**DIRECTIONS:**
Start at the line in the entries below that contains "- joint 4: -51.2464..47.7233", stop at the line that contains "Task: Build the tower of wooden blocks", and output exactly the lines in that span, both ends included.

Data entries:
- - - -

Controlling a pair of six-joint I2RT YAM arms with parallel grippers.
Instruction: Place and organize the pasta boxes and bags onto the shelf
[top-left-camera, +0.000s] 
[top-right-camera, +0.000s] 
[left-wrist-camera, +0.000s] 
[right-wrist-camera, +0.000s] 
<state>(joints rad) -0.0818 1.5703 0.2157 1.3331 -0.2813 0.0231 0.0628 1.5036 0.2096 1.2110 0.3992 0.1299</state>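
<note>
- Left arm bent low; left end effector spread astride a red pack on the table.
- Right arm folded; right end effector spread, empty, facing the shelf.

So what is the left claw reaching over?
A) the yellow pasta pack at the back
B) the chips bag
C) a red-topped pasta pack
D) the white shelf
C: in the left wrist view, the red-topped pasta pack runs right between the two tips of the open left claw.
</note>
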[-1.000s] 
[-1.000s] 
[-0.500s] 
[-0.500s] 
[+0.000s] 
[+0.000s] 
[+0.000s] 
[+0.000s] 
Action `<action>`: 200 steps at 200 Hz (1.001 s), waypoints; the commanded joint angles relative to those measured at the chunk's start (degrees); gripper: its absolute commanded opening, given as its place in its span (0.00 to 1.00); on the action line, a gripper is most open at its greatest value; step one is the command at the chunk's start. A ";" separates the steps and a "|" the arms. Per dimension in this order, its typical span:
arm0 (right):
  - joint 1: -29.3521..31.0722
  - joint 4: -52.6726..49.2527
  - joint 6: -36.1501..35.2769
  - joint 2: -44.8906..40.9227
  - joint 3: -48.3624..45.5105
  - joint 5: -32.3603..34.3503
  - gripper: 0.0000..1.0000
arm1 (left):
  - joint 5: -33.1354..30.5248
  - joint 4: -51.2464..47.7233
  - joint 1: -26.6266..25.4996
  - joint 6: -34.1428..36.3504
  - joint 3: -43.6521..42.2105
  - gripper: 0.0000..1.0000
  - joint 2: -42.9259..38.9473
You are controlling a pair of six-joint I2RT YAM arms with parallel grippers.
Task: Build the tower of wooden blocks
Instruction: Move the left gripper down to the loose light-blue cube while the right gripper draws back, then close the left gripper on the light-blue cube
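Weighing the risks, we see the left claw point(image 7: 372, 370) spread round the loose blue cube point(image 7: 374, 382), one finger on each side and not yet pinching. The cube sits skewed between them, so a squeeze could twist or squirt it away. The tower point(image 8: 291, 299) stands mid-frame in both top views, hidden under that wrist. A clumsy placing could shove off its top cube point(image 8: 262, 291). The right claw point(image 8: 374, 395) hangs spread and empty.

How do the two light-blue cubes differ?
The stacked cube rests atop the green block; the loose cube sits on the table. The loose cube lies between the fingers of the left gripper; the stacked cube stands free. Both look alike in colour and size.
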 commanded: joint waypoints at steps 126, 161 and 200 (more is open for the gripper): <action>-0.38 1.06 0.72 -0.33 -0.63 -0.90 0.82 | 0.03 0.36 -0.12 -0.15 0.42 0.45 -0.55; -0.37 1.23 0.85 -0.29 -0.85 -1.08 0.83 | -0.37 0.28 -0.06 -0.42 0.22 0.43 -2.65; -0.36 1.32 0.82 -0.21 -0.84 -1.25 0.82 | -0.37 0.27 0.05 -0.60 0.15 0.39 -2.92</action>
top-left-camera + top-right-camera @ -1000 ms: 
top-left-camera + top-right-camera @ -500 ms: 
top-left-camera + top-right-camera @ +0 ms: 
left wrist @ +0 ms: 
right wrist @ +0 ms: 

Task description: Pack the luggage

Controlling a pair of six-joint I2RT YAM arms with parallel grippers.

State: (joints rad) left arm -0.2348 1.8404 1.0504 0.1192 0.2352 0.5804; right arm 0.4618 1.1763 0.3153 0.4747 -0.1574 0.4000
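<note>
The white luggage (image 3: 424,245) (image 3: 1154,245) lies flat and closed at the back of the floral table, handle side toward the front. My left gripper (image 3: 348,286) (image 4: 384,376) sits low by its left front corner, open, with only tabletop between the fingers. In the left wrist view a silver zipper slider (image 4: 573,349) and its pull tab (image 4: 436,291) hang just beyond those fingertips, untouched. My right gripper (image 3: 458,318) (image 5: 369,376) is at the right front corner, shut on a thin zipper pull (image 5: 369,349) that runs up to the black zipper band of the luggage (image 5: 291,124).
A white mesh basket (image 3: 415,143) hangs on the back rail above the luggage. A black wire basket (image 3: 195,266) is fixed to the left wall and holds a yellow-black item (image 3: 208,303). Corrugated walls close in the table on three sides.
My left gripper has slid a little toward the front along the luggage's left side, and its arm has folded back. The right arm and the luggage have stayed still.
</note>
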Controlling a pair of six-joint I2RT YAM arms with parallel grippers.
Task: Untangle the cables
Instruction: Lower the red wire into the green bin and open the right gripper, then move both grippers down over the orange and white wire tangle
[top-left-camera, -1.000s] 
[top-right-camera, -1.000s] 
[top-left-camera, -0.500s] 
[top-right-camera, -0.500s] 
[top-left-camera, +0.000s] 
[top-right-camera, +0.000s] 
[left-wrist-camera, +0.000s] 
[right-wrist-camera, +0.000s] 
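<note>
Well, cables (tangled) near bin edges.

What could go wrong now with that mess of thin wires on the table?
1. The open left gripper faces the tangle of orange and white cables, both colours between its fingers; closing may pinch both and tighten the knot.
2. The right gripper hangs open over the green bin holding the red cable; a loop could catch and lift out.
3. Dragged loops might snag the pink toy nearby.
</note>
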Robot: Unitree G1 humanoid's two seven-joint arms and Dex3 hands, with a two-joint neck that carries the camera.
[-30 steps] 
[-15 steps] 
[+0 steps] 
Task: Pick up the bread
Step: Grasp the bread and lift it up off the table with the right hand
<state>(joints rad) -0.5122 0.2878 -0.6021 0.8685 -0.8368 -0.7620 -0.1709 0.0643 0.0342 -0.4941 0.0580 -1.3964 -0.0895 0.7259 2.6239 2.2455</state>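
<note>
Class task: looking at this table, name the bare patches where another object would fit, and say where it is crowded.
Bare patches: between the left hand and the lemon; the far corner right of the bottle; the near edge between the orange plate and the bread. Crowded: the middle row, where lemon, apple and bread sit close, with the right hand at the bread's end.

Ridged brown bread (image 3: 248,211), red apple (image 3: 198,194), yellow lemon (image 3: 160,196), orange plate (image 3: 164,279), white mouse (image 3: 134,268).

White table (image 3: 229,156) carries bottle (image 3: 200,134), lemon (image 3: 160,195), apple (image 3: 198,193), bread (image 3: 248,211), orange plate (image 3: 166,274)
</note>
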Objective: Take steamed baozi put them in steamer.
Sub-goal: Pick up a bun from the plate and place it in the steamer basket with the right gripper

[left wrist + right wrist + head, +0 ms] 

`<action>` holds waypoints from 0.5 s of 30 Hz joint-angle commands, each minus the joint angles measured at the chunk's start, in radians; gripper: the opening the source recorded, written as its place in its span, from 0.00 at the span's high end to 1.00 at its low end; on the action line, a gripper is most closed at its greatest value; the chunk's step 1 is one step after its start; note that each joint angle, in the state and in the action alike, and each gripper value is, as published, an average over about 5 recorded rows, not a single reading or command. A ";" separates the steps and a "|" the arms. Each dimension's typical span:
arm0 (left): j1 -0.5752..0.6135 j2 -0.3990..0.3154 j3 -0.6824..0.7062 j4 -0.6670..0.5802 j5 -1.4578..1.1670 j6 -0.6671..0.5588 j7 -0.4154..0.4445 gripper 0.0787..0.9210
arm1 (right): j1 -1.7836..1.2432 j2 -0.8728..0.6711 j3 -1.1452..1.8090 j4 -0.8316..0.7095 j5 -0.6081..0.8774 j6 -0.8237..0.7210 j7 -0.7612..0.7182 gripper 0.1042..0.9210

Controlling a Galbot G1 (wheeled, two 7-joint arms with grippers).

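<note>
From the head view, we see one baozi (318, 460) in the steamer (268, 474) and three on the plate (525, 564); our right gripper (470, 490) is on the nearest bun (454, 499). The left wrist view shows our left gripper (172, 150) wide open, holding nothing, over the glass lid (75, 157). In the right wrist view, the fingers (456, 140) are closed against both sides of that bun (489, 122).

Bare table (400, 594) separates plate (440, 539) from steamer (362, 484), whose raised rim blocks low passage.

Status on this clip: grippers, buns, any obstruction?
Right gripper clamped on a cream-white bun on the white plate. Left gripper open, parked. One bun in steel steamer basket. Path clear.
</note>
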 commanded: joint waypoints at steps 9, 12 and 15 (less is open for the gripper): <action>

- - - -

**ANSWER FOR THE TASK:**
  - joint 4: -51.2464..47.7233
  - joint 1: -26.6266..25.4996
  - joint 6: -34.1428..36.3504
  - joint 3: -43.6521..42.2105
  - gripper: 0.0000..1.0000
  - joint 2: -42.9259..38.9473
You are controlling a pair of six-joint I2RT YAM arms with parallel grippers.
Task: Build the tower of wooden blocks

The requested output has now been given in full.